Backup and Archiving
Adequate protection and archiving of digital research data is a central concern of all researchers. To prevent loss of collected data, the infrastructure provider at the Göttingen Campus offer services which will support you in the maintenance and backup of your research data. Find out in our Service Catalogue!
Research data are the valuable basis of any research process. Science policy actors and research funding institutions are becoming increasingly aware of this fact. The long-term preservation of the underlying data represents both the researchers, as well as the research institutions with new challenges that must be mastered in concert. German scientific institutions and funding organisations are stressing the importance of safeguarding data in their published guidelines and policies on research data. The DFG, for example, requires research data to be stored at least for 10 years already since 1997 (Deutsche Forschungsgemeinschaft. 2013. „Sicherung guter wissenschaftlicher Praxis - Safeguarding Good Scientific Practice). For this purpose, it supports building new or adapting existing infrastructure.
For all these reasons, the University of Göttingen has adopted its own research data guidelines in July, 2014. In addition, new storage and archiving offers at Göttingen Campus are constructed on the basis of this guideline.
For the individual researcher, the following facts are important to keep in mind:
- Data loss can easily happen to anyone. Personal storage devices can become corrupted, be lost, stolen or destroyed.
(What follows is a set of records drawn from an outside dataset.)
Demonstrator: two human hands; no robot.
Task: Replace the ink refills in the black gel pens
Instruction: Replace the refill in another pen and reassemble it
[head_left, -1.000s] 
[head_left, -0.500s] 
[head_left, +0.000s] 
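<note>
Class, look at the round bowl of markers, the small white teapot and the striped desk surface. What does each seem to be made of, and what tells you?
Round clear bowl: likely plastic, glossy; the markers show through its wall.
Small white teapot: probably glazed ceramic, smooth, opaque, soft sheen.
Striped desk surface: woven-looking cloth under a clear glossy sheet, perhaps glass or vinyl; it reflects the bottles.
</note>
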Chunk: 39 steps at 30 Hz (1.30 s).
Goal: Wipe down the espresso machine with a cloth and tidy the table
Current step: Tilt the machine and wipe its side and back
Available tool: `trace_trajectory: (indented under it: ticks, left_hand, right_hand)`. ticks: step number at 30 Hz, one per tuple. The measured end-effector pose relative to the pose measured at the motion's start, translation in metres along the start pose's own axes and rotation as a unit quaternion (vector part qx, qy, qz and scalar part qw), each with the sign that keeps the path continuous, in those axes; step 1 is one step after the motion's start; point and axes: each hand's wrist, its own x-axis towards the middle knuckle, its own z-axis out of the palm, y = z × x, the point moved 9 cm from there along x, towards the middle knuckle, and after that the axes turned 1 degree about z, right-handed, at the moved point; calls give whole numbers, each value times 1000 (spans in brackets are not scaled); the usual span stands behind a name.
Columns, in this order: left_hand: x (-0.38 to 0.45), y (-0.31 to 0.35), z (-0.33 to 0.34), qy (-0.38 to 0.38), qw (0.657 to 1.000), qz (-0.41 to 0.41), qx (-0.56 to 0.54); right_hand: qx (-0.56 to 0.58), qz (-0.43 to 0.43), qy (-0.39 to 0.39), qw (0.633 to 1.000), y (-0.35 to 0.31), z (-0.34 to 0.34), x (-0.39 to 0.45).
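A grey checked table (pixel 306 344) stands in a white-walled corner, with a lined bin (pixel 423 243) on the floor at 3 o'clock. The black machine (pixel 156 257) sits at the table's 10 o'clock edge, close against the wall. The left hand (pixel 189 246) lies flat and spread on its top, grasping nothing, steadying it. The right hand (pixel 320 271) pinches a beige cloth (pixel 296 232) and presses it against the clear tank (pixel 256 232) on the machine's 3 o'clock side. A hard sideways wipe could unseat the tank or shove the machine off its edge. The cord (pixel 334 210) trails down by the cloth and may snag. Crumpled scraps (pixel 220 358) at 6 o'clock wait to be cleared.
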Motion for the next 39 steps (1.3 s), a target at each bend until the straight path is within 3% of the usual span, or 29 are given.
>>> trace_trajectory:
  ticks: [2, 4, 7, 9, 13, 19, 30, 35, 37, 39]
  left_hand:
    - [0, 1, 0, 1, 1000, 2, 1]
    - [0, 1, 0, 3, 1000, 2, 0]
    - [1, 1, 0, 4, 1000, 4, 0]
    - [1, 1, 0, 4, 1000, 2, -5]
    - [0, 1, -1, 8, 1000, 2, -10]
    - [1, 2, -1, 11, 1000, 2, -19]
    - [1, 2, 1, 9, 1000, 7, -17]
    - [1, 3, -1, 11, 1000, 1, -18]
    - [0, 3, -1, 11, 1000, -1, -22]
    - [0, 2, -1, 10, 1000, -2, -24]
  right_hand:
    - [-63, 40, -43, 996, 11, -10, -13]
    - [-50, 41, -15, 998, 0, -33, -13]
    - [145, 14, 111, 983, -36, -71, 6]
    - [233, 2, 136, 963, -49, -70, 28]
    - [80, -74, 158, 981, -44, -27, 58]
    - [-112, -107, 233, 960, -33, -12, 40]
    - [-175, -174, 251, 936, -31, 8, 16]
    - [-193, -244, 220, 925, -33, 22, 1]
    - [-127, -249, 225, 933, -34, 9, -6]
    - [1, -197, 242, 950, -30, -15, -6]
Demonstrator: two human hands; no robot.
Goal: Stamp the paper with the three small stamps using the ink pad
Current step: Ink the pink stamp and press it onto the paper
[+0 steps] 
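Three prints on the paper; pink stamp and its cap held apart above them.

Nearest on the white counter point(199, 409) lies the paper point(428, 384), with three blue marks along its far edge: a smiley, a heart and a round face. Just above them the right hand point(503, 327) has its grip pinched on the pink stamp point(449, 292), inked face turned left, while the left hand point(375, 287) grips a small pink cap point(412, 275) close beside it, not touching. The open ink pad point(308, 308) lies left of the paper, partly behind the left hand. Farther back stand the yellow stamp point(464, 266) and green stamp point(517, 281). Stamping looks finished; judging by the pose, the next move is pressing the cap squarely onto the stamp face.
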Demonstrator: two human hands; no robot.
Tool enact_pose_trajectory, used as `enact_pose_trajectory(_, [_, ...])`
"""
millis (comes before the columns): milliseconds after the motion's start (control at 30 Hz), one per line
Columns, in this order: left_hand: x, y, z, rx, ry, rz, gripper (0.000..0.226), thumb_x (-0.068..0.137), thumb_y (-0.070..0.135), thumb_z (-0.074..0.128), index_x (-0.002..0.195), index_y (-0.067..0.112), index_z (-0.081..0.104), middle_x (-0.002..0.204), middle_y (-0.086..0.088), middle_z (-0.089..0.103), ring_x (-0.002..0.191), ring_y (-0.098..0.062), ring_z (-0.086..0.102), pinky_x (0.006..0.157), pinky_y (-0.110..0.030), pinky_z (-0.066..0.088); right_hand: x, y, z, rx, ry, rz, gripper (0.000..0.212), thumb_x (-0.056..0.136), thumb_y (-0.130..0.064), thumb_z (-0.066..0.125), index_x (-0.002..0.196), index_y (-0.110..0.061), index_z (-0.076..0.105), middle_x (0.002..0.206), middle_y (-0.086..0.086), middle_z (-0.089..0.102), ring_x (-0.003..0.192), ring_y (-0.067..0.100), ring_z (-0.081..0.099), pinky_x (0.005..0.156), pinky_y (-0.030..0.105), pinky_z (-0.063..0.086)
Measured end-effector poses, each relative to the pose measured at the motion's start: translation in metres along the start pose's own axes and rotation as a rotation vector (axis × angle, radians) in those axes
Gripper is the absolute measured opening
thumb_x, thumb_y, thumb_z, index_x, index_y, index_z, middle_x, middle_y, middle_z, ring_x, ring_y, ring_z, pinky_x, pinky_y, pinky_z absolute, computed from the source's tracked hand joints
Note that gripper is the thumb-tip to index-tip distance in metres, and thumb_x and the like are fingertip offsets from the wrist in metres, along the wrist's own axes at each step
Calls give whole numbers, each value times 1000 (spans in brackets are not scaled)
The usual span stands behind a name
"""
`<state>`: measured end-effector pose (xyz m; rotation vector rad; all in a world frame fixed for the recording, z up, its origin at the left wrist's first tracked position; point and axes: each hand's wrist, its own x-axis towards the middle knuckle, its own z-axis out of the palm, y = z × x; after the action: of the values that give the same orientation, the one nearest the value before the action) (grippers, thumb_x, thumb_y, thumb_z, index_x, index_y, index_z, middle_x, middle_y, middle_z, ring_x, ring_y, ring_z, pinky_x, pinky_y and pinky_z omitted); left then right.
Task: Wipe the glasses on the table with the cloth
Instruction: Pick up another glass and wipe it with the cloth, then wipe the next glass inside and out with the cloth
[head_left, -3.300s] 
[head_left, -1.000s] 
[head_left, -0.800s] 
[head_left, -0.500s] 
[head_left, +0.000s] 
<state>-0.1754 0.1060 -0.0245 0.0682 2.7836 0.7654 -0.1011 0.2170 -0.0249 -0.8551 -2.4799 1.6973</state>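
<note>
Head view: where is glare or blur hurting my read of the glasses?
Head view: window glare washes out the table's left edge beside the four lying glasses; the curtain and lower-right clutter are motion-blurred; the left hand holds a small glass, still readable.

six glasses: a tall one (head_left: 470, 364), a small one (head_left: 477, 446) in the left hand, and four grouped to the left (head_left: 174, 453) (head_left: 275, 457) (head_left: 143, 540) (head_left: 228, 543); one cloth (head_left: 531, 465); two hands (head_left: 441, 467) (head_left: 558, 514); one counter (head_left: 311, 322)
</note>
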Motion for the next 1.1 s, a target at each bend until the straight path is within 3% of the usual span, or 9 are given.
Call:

Even institutional storage can break down, be accidentally erased or destroyed.
- When scientists leave projects and institutions and after the end of research projects, the results and data might not be stored as safely and accessible as needed.
- Some data are hardly reproducable, if at all (e.g. observational information such as in meteorology, astrophysics, earth science, and social science).
- Future software and hardware might have problems reading or interpreting the data or storage devices. Data and file formats can become obsolete.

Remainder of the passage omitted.